From the records below, count the lines containing the word "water" and give only that number.
── Data excerpts ──
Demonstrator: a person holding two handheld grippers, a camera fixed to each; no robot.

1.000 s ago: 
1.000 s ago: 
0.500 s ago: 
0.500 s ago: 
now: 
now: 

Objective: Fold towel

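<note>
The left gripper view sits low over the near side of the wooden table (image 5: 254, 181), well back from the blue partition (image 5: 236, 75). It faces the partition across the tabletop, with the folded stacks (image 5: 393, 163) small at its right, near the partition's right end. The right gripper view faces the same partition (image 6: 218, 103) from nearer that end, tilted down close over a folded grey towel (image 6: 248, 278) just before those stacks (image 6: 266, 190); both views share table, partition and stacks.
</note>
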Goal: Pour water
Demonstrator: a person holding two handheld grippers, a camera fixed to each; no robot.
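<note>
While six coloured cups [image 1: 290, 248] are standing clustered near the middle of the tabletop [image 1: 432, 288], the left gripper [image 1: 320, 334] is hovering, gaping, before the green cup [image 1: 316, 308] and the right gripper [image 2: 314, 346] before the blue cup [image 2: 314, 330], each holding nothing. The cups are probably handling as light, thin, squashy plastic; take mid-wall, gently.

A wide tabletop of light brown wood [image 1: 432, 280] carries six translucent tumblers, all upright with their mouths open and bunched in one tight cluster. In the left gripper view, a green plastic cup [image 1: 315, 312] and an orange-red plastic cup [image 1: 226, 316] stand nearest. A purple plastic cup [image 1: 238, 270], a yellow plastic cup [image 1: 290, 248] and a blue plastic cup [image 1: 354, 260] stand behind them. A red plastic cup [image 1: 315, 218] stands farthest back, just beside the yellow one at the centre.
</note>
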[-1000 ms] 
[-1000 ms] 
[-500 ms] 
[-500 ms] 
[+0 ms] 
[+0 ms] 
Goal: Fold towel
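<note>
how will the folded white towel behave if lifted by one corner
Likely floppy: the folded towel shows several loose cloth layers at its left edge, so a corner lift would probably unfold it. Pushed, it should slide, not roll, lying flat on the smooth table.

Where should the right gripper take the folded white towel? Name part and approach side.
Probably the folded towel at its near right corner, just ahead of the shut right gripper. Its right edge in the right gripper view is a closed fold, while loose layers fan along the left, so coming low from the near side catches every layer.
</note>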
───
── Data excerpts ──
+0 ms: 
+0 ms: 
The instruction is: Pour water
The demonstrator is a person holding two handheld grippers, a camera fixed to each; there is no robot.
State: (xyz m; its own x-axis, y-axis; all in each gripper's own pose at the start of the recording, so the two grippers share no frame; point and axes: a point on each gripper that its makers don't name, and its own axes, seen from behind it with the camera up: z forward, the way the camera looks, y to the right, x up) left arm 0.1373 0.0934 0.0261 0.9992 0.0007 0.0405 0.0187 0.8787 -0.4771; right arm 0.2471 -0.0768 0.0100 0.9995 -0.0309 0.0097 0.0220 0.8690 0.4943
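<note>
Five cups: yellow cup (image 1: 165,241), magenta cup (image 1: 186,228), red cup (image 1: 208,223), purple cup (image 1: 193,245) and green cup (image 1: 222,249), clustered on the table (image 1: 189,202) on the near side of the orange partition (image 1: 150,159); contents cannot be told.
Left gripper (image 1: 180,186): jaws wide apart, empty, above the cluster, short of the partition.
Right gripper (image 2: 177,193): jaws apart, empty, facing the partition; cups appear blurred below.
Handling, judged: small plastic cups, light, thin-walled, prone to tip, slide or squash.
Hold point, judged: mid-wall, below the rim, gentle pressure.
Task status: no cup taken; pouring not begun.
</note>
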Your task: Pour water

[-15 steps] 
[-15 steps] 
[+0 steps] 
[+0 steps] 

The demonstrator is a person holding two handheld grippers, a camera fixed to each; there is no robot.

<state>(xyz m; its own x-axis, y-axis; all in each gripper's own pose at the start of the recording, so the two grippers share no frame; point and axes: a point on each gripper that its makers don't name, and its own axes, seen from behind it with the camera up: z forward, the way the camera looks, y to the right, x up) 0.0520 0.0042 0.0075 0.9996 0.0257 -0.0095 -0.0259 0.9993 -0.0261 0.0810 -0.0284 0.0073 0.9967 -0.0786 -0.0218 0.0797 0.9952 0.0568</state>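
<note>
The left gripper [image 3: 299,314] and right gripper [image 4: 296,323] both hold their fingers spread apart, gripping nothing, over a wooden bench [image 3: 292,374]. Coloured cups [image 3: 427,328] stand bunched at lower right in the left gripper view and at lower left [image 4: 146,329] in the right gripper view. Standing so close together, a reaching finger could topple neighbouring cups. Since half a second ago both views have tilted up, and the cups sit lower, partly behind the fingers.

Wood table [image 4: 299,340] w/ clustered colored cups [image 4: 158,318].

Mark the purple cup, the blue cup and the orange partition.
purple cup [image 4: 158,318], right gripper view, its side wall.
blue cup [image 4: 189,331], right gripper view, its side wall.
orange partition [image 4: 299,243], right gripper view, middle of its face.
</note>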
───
■ Exercise response ■
3